───── Raw data ─────

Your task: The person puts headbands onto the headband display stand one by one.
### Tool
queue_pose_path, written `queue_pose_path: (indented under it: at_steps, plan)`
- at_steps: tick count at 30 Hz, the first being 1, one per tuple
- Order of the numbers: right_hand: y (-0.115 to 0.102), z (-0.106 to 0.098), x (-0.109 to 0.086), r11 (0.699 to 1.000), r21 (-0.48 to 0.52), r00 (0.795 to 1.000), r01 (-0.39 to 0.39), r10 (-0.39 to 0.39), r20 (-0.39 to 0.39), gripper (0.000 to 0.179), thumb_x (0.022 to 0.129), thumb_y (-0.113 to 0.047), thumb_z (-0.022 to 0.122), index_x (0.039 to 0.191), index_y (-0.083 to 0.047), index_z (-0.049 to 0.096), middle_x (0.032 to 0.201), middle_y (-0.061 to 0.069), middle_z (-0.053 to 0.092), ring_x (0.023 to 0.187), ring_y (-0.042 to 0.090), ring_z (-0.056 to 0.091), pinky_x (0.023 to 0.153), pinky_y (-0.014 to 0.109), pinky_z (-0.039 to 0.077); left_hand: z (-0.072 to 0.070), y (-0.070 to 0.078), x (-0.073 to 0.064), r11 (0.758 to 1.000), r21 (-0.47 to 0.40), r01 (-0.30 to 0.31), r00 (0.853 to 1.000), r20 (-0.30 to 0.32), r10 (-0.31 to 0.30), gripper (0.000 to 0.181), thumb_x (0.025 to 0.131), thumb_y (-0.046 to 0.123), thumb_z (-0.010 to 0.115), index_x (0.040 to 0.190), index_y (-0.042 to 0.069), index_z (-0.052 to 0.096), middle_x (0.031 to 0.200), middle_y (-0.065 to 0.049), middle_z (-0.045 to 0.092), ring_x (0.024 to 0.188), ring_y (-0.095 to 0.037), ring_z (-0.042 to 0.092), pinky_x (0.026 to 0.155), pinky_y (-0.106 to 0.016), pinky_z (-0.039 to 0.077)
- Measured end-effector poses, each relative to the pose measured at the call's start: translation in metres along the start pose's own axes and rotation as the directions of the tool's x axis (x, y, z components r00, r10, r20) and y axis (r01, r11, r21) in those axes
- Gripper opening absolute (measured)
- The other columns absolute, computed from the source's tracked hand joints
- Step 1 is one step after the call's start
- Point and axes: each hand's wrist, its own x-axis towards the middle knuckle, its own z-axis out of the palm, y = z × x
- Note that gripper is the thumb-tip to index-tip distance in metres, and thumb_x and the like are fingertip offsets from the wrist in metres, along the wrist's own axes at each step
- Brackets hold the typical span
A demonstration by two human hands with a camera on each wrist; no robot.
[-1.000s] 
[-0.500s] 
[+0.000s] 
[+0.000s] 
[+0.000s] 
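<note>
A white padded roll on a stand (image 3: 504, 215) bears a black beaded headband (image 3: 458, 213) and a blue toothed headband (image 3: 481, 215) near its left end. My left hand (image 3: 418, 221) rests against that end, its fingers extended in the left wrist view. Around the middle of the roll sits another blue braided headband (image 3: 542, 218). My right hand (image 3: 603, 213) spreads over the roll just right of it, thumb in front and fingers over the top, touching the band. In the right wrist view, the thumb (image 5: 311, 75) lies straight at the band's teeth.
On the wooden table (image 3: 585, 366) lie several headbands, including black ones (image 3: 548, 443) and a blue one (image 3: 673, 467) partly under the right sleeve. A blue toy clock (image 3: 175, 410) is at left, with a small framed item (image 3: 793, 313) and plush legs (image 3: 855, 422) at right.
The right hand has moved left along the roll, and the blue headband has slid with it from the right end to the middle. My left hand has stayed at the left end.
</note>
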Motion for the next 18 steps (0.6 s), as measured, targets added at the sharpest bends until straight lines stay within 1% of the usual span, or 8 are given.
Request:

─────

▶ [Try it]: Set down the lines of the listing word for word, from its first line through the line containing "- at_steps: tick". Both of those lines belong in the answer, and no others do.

▶ [Response to the task]:
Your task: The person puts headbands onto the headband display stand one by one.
### Tool
queue_pose_path, written `queue_pose_path: (indented under it: at_steps, plan)`
- at_steps: tick count at 30 Hz, the first being 1, one per tuple

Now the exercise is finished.